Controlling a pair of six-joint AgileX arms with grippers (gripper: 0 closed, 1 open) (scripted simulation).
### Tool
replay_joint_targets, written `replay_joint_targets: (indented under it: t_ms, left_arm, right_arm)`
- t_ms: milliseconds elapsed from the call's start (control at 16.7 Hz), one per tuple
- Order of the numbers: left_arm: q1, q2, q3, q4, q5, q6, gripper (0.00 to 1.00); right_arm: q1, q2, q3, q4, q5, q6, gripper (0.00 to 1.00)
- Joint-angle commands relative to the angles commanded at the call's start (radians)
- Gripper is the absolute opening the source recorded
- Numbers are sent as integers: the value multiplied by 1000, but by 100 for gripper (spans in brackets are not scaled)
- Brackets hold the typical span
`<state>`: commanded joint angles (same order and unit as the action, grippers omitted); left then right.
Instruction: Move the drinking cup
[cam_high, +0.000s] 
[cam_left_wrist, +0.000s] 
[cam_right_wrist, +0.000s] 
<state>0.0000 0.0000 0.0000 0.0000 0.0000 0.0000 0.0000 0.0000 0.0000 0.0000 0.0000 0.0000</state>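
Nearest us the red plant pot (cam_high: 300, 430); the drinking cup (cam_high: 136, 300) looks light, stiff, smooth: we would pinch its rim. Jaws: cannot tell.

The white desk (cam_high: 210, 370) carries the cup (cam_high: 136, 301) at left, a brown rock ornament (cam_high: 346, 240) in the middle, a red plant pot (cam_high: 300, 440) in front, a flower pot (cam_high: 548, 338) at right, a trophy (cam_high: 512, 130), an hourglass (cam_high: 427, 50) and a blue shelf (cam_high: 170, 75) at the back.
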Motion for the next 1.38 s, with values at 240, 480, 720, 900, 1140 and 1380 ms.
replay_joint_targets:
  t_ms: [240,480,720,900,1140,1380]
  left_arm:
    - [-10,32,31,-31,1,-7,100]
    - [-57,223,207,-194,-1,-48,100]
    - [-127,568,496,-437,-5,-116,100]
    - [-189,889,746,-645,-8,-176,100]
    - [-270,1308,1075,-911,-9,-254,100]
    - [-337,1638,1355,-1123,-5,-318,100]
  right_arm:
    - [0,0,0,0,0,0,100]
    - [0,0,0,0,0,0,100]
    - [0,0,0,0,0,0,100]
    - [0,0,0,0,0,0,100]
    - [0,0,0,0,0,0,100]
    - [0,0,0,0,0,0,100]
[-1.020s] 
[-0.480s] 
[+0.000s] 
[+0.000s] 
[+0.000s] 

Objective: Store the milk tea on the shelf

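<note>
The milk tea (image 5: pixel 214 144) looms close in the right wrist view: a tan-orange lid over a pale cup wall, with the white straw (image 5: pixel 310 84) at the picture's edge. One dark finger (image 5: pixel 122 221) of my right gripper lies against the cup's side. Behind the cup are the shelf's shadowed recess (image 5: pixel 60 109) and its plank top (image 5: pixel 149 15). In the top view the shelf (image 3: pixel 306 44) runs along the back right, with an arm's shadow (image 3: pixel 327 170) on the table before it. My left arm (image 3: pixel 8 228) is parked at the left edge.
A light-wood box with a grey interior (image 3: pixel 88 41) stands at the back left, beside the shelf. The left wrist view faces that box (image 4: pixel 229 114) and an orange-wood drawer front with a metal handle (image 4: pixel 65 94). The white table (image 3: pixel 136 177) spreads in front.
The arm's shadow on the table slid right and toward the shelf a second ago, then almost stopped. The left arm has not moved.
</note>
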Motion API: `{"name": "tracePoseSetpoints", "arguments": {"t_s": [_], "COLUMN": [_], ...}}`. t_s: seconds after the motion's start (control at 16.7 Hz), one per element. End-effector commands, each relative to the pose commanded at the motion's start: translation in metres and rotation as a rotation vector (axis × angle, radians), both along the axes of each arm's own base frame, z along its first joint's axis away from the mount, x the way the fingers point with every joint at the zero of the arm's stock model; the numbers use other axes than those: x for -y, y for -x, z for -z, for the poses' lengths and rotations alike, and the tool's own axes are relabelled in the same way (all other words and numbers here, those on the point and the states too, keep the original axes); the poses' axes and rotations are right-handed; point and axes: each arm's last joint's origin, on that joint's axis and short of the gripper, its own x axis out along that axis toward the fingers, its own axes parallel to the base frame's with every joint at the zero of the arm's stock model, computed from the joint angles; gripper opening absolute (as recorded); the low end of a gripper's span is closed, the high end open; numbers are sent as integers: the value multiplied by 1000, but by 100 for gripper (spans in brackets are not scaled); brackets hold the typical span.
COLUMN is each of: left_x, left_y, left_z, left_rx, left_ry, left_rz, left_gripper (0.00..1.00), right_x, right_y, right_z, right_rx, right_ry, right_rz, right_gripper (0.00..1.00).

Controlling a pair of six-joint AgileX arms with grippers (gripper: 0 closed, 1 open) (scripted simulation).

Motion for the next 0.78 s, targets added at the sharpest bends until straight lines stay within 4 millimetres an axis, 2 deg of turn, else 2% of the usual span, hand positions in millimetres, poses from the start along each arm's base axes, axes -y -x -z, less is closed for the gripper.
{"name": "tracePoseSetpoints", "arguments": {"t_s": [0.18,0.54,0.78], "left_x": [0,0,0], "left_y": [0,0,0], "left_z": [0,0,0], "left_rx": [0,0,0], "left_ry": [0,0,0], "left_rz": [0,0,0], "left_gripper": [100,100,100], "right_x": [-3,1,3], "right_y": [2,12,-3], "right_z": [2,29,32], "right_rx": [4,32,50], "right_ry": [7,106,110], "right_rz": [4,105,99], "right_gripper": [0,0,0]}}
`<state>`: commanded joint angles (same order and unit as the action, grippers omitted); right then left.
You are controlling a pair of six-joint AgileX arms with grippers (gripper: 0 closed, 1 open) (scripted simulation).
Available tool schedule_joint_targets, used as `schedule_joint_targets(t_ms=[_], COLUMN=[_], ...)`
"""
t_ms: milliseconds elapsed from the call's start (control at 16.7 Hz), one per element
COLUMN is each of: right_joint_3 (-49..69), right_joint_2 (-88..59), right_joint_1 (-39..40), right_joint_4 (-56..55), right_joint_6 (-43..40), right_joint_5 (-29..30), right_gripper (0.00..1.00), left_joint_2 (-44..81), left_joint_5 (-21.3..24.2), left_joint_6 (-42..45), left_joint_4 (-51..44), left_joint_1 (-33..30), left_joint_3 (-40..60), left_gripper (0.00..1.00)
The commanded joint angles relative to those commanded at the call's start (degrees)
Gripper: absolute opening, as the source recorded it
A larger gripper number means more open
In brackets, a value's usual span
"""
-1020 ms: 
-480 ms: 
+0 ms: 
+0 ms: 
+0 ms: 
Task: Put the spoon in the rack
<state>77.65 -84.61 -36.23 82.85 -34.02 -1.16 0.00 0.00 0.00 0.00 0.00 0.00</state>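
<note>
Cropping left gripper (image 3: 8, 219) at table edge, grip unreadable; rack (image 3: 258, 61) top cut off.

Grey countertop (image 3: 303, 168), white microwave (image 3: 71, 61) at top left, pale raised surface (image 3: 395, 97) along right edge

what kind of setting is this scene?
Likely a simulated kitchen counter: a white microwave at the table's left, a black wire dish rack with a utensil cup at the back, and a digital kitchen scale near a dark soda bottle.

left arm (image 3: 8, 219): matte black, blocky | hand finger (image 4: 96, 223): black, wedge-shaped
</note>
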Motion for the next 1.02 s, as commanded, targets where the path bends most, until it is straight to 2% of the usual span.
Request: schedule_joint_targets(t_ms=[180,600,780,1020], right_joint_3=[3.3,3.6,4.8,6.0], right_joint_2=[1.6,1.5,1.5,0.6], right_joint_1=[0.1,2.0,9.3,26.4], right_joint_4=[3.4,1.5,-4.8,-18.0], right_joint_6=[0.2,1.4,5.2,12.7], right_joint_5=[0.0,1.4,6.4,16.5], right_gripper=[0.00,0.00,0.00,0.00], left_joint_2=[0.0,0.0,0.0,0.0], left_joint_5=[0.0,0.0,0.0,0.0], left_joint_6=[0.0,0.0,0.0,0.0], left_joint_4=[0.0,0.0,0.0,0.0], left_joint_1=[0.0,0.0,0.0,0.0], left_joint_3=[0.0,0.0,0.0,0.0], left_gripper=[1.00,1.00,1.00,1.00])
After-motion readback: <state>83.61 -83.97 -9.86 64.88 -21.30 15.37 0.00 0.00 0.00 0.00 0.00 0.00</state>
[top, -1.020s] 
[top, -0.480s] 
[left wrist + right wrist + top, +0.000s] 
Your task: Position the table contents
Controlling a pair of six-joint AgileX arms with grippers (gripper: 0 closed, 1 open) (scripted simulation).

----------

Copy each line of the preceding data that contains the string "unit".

**EXERCISE RESPONSE**
`<state>`: commanded joint angles (same order and unit as the action, grippers omitted); left then right.
`<state>`: commanded joint angles (same order and unit as the action, grippers omitted); right then left.

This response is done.